22:11 (22:12) Zo wees niet verre van mij, want benauwdheid is nabij; want er is geen helper.
22:12 (22:13) Vele varren hebben mij omsingeld, sterke stieren van Basan hebben mij omringd.
22:13 (22:14) Zij hebben hun mond tegen mij opgesperd, als een verscheurende en brullende leeuw.
22:14 (22:15) Ik ben uitgestort als water, en al mijn beenderen hebben zich vaneen gescheiden; mijn hart is als was, het is gesmolten in het midden mijns ingewands.
22:15 (22:16) Mijn kracht is verdroogd als een potscherf, en mijn tong kleeft aan mijn gehemelte; en Gij legt mij in het stof des doods.

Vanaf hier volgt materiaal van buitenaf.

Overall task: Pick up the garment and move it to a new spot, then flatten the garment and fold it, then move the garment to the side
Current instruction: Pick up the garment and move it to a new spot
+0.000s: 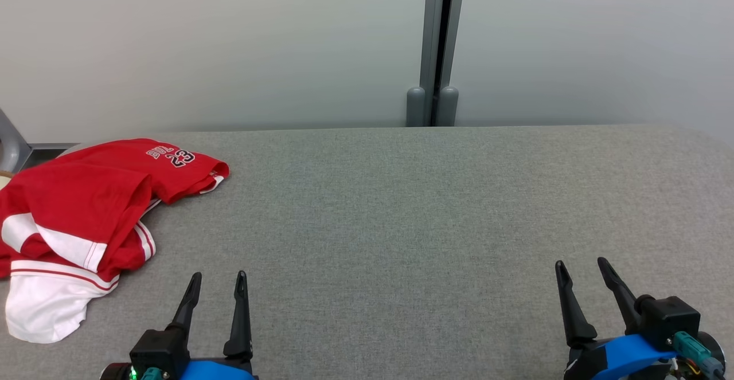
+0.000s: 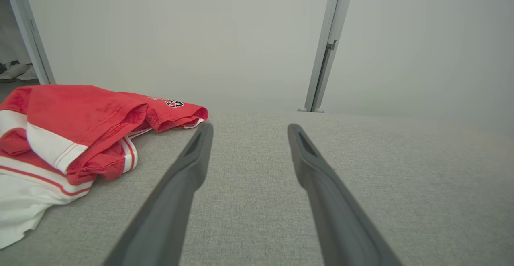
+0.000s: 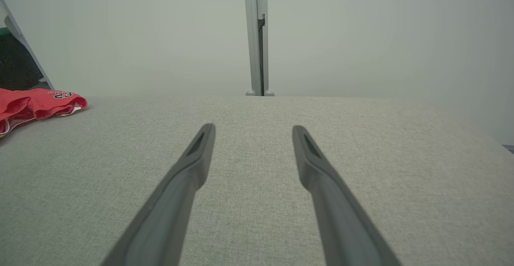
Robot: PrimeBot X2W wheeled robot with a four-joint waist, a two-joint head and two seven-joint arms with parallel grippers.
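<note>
Long black tapered fingers [image 1: 239,317], blue wrist housings [image 1: 628,352], teal cable connectors [image 1: 688,344]

Grey table top [image 1: 401,225] open across middle and right: broad free passage. Crumpled red-and-white garment [image 1: 80,208] heaped at left edge, blocking that corner, just ahead-left of left gripper [image 1: 219,275]. Pale wall [image 1: 229,42] with grey post [image 1: 438,47] closes far edge.
</note>
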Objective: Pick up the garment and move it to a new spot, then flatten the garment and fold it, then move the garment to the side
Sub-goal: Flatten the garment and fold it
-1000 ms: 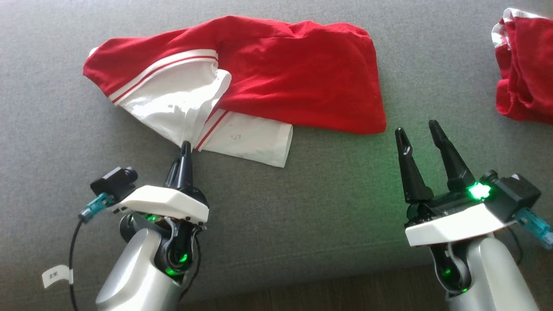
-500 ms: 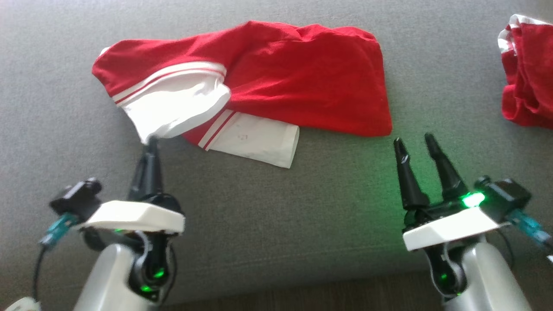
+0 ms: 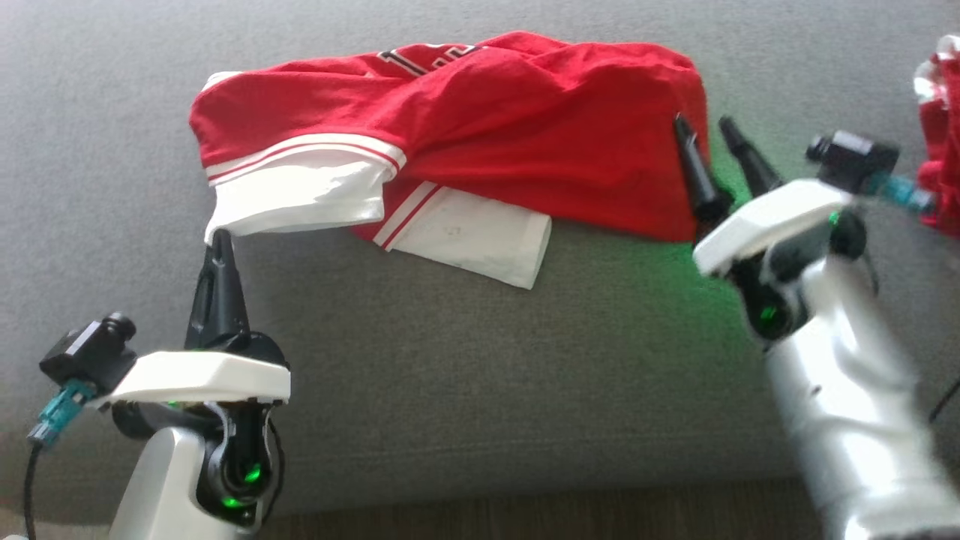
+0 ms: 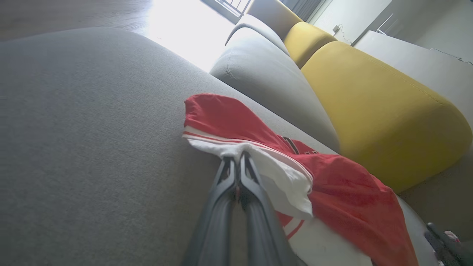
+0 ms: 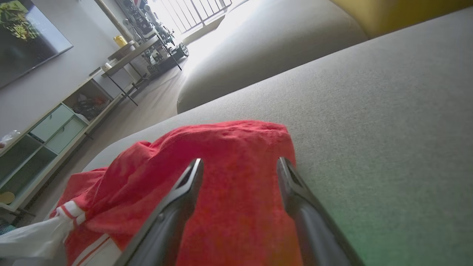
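The garment (image 3: 525, 142) is a red shirt with white, red-striped sleeves, lying crumpled on the grey sofa seat (image 3: 450, 360). My left gripper (image 3: 218, 238) is shut on the white sleeve edge at the garment's lower left; in the left wrist view the left gripper (image 4: 236, 158) pinches that white cloth (image 4: 273, 173). My right gripper (image 3: 705, 124) is open above the garment's right edge. In the right wrist view the red cloth (image 5: 240, 177) lies between and under its spread fingers (image 5: 184, 184).
Another red and white garment (image 3: 941, 135) lies at the far right of the seat. Yellow and grey cushions (image 4: 369, 99) stand behind the garment. The seat's front edge and a wooden floor (image 3: 525, 517) run along the bottom.
My left gripper has pulled the white sleeve out to the left. My right gripper has moved up from the bare seat to the garment's right edge. The camera has shifted too.
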Tool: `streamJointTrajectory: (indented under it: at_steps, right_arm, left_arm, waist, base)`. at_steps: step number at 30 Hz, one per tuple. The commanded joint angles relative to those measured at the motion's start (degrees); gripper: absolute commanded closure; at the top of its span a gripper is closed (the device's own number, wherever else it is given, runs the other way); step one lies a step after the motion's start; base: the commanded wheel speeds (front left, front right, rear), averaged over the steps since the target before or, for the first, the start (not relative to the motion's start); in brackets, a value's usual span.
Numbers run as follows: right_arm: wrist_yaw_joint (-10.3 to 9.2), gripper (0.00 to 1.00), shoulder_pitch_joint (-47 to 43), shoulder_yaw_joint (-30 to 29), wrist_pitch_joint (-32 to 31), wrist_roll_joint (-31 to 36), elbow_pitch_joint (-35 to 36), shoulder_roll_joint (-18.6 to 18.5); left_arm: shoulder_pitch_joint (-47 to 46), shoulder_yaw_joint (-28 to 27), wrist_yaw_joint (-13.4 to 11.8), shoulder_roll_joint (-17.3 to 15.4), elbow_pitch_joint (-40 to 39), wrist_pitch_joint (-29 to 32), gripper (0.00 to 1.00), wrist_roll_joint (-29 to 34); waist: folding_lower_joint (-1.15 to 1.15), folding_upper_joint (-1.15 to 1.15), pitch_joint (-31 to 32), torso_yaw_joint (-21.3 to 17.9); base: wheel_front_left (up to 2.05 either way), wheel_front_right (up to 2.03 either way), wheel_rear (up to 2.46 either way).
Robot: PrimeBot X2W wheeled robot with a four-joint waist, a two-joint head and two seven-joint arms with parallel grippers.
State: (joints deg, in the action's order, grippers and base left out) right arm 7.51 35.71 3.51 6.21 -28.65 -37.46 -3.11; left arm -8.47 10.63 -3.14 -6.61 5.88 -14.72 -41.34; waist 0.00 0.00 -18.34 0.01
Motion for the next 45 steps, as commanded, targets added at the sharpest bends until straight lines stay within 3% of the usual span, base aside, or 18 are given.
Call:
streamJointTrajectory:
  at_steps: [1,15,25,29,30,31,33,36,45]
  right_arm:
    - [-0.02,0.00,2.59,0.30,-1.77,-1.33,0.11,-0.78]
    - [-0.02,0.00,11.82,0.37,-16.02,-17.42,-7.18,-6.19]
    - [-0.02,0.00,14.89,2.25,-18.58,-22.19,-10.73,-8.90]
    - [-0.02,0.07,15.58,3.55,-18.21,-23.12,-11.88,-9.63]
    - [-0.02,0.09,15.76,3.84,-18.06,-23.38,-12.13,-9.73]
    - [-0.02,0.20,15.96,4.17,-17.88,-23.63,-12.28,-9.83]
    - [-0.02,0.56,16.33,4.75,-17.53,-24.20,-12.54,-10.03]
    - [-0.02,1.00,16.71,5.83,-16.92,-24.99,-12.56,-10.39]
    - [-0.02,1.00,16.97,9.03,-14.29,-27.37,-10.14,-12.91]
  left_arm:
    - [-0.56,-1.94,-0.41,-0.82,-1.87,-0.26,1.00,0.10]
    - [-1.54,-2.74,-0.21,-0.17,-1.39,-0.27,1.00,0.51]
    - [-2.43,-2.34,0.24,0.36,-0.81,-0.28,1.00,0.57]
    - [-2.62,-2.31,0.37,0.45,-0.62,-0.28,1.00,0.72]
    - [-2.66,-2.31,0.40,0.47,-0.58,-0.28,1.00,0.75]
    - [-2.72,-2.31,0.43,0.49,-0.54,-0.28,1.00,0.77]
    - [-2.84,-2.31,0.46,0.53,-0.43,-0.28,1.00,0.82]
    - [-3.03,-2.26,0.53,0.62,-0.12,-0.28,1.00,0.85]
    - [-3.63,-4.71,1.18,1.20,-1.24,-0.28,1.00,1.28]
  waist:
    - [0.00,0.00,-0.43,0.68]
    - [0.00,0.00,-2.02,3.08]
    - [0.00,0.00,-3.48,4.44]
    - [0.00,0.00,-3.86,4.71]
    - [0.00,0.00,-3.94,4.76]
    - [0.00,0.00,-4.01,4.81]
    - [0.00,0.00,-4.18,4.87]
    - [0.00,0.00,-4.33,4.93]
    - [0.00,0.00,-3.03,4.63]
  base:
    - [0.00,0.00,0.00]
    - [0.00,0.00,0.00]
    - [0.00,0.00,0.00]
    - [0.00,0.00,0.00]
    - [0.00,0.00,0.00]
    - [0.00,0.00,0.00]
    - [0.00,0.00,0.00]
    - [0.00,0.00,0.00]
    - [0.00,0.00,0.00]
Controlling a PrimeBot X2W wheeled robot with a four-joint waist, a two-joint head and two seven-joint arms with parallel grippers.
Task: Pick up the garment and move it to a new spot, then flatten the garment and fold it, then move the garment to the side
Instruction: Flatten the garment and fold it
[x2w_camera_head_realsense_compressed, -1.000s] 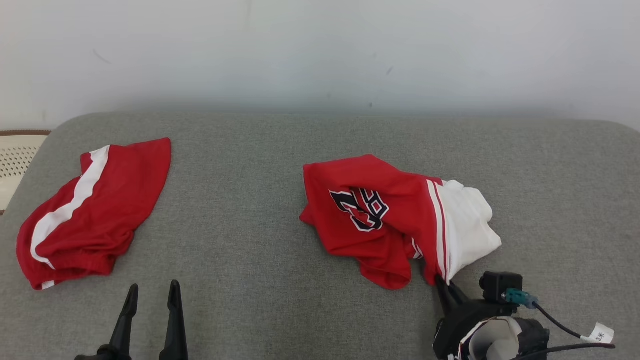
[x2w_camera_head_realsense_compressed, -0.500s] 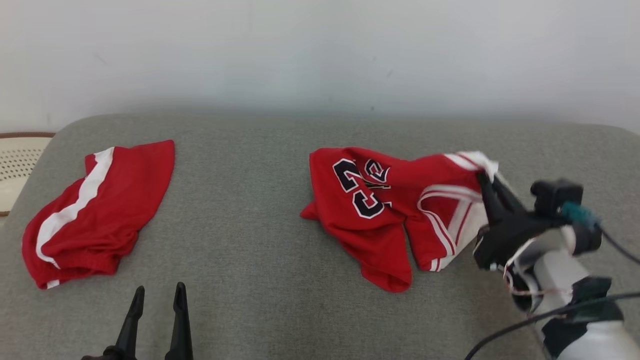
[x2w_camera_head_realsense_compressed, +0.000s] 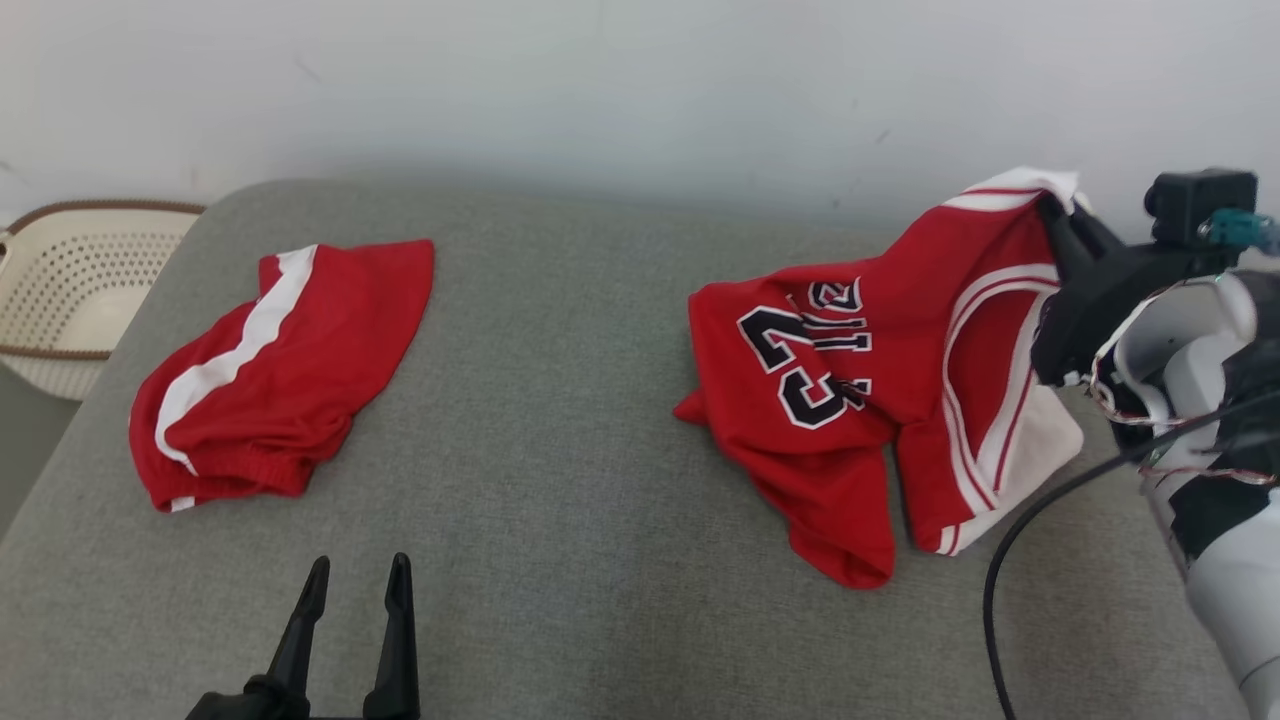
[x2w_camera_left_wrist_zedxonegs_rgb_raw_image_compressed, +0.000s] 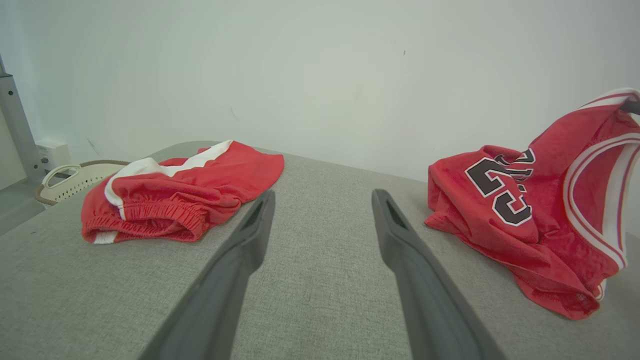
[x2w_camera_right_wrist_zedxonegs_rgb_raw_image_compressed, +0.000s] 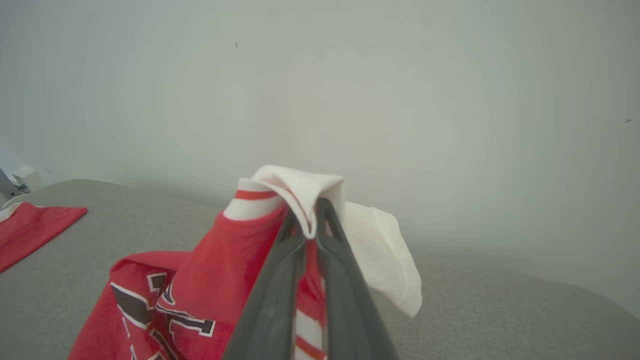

22:16 (22:17) Want honden hebben mij omsingeld; een vergadering van boosdoeners heeft mij omgeven; zij hebben mijn handen en mijn voeten doorgraven.
22:17 (22:18) Al mijn beenderen zou ik kunnen tellen; zij schouwen het aan, zij zien op mij.
22:18 (22:19) Zij delen mijn klederen onder zich, en werpen het lot over mijn gewaad.
22:19 (22:20) Maar Gij, HEERE! wees niet verre; mijn Sterkte! haast U tot mijn hulp.
22:20 (22:21) Red mijn ziel van het zwaard, mijn eenzame van het geweld des honds.
22:21 (22:22) Verlos mij uit des leeuwen muil; en verhoor mij van de hoornen der eenhoornen.
22:22 (22:23) Zo zal ik Uw Naam mijn broederen vertellen; in het midden der gemeente zal ik U prijzen.
22:23 (22:24) Gij, die den HEERE vreest! prijst Hem; al gij zaad van Jakob! vereert Hem; en ontziet u voor Hem, al gij zaad van Israel!
22:24 (22:25) Want Hij heeft niet veracht, noch verfoeid de verdrukking des verdrukten, noch Zijn aangezicht voor hem verborgen; maar Hij heeft gehoord, als die tot Hem riep.
22:25 (22:26) Van U zal mijn lof zijn in een grote gemeente; ik zal mijn geloften betalen in tegenwoordigheid dergenen, die Hem vrezen.
22:26 (22:27) De zachtmoedigen zullen eten en verzadigd worden; zij zullen den HEERE prijzen, die Hem zoeken; ulieder hart zal in eeuwigheid leven.
22:27 (22:28) Alle einden der aarde zullen het gedenken, en zich tot den HEERE bekeren; en alle geslachten der heidenen zullen voor Uw aangezicht aanbidden.
22:28 (22:29) Want het koninkrijk is des HEEREN, en Hij heerst onder de heidenen.
22:29 (22:30) Alle vetten op aarde zullen eten, en aanbidden; allen, die in het stof nederdalen, zullen voor Zijn aangezicht nederbukken; en die zijn ziel bij het leven niet kan houden.
22:30 (22:31) Het zaad zal Hem dienen; het zal den HEERE aangeschreven worden tot in geslachten.
22:31 (22:32) Zij zullen aankomen, en Zijn gerechtigheid verkondigen den volke, dat geboren wordt, omdat Hij het gedaan heeft.